Rationing medical care: in the absence of an infinite budget, it only makes sense.


Out here where they’re grazing the sheep,

They know MRIs don’t come cheap

      The skin takes a beating

   Though winter is fleeting

And the snow never gets very deep.

    

Synopsis:  I’m a family practitioner from Sioux City, Iowa.  On sabbatical to dance back from the verge of burnout, I’m having adventures and working in out-of-the-way places.  Right now I’m living in Amberley, and working the last half of a four-week assignment in Waikari, less than an hour from quake-stricken Christchurch, in New Zealand’s South Island. 

This part of New Zealand lies as far south of the Equator as Sioux City lies north, but has a much gentler climate.

The trees shed more leaves every day, most have bare branches.  I found frost on the windshield one morning last week.

Still patients come in wearing shorts, albeit with three or four layers up top.  With the first day of winter only twenty-eight days away, and a dusting of snow most mornings on the Southern Alp peaks, I wear my jacket in the car. 

We haven’t seen central heating in New Zealand.  Our apartment has two space heaters and good sunshine during the day; we haven’t needed more so far, and I wear my jacket inside.  My medical consultation room has a switch marked HEAT, I turn it on and the room warms up but I can’t tell where the heat comes from.

I see lots of firewood piles; smoke rose from chimneys in Waikari on my way home.

Of course my clinic load reflects the change in climate.  Cold air dries when heated, and in turn dries out skin and medical problems follow.

Thus dermatology constitutes a disproportionate part of my case mix.  I saw patients today with scabies, eczema, ringworm, psoriasis, viral rashes, and impetigo; all received straightforward treatment. 

One pediatric patient came in with fatigue, poor appetite and fever.  The physical exam gave no diagnostic clues.  My dialogue with the parent (who gave permission to use this much information) boiled to two choices: do nothing and see what happens, or draw blood work and get x-rays.

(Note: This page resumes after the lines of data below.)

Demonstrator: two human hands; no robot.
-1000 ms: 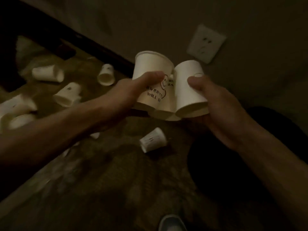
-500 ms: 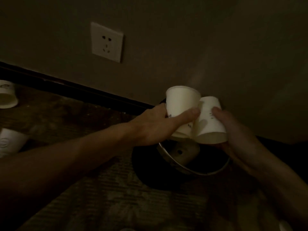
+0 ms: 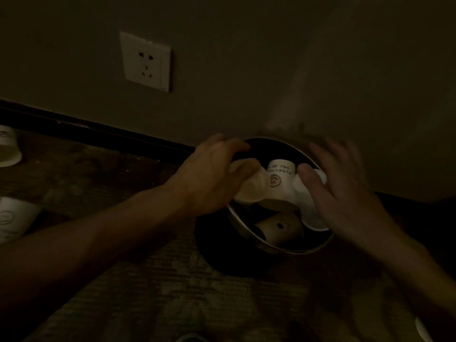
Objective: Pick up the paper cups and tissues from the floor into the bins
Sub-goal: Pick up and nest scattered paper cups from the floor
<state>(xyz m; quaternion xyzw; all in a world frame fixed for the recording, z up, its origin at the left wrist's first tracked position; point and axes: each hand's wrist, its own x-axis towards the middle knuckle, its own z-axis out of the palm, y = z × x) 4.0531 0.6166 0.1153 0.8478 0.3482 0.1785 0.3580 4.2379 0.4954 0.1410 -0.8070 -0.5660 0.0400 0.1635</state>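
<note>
**Three cups at the mouth of the bin, both hands loose**

Found a dark round bin point(image 3: 271, 248) standing on the carpet point(image 3: 148, 292) against the wall point(image 3: 246, 70), metal rim tilted toward the camera. Saw three white paper cups point(image 3: 280, 180) bunched side by side at its mouth, between the two hands: the left one tipped with its open end facing out, the middle one bottom-up with printed lettering showing, the right one partly hidden. Spotted a fourth cup point(image 3: 278, 227) lower down inside the bin, lying on its side in shadow.

Noted the left hand point(image 3: 212, 176) arched over the bin's left rim, fingers loosely bent and closed round nothing, thumb lying across the left cup; could not tell whether touching it. Noted the right hand point(image 3: 345, 193) at the right rim, fingers spread wide and blurred, thumb up against the right cup, gripping nothing.

Counted a stray cup point(image 3: 8, 149) on the floor well to the left, near the dark skirting board point(image 3: 98, 132), and a second stray cup point(image 3: 13, 218) nearer the camera, both cut off by the frame edge. Made out a white wall socket point(image 3: 146, 61) above the skirting board.
</note>
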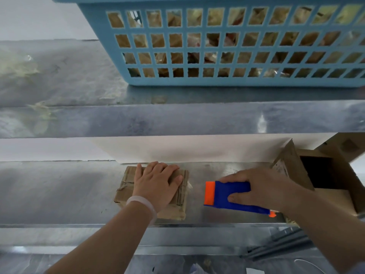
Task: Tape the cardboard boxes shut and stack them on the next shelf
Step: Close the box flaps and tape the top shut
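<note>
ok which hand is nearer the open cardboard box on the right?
Right. The right hand grips the blue-and-orange tool just left of the open box, beside its flap. The left hand rests flat on the small taped box, farther left.

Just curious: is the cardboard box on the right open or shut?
Open: the cardboard box has raised flaps and its dark inside shows.
</note>
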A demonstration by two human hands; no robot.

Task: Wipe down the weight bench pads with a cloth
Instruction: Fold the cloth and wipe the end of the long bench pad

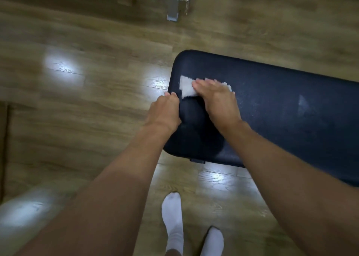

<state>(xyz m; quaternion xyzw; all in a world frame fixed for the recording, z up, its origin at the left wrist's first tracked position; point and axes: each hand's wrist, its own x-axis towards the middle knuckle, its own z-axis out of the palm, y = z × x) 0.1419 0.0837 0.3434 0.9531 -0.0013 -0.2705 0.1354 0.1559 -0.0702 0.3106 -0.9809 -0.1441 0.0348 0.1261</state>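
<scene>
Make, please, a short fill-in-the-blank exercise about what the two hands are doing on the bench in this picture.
1. The right hand presses flat on a white ____ lying on the bench pad.
2. The left hand grips the ____ of the pad, and does not touch the cloth.
3. The pad is dark, and the floor around it is made of ____.
4. Below the pad stand two feet in ____ socks.

Missing words: cloth; edge; wood; white
</scene>
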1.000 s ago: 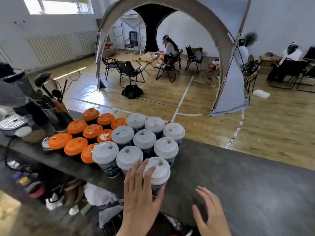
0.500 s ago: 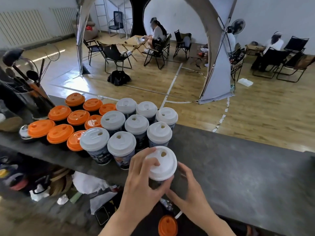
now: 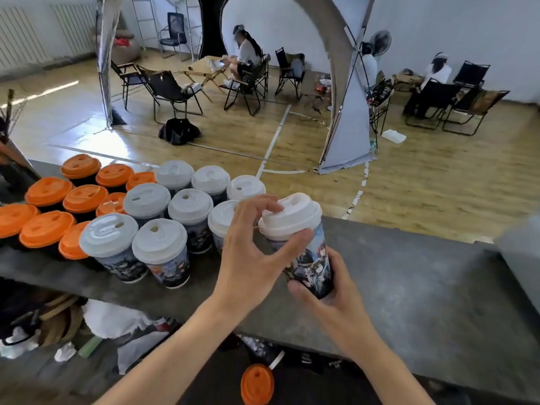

In fact, in the US, I would order CAT scans of the chest and abdomen, because fear of lawyers drives the system.  The parent laughed at the idea.  In New Zealand, generalists like me can order CAT scans and MRIs only if the patient wants to pay for those studies out-of-pocket. 

I don’t find the idea insulting, in fact I rather like it.  In Iowa I relied far too much on CYA documentation and not enough on common sense. 

In Alaska, the nearest CAT scan machine resided at a distance of eight hundred air miles, and the over-worked specialists I talked to did their best to keep my patients away.

Here, the referral hospital in Christchurch maintains a website with excellent clinical information for the front line doctor, so that calls to registrars (the equivalent of US residents) go smoothly and efficiently.

The twenty-one District Health Boards effectively ration medical care when they decide what services are subsidized.  After all, with a finite budget, they have to set priorities. 

Demented octogenarians with sputtering neurologic symptoms, for example, don’t get a full neurologic workup.  Not only wouldn’t the government pay for it, but the families wouldn’t stand for it. 

When I made my weekly rounds at the Waikari Country Hospital, five of my seven patients (not the oldest one) struggle with dementia to one degree or another, but further neurologic work-up remains out of the question.  And no one expects it.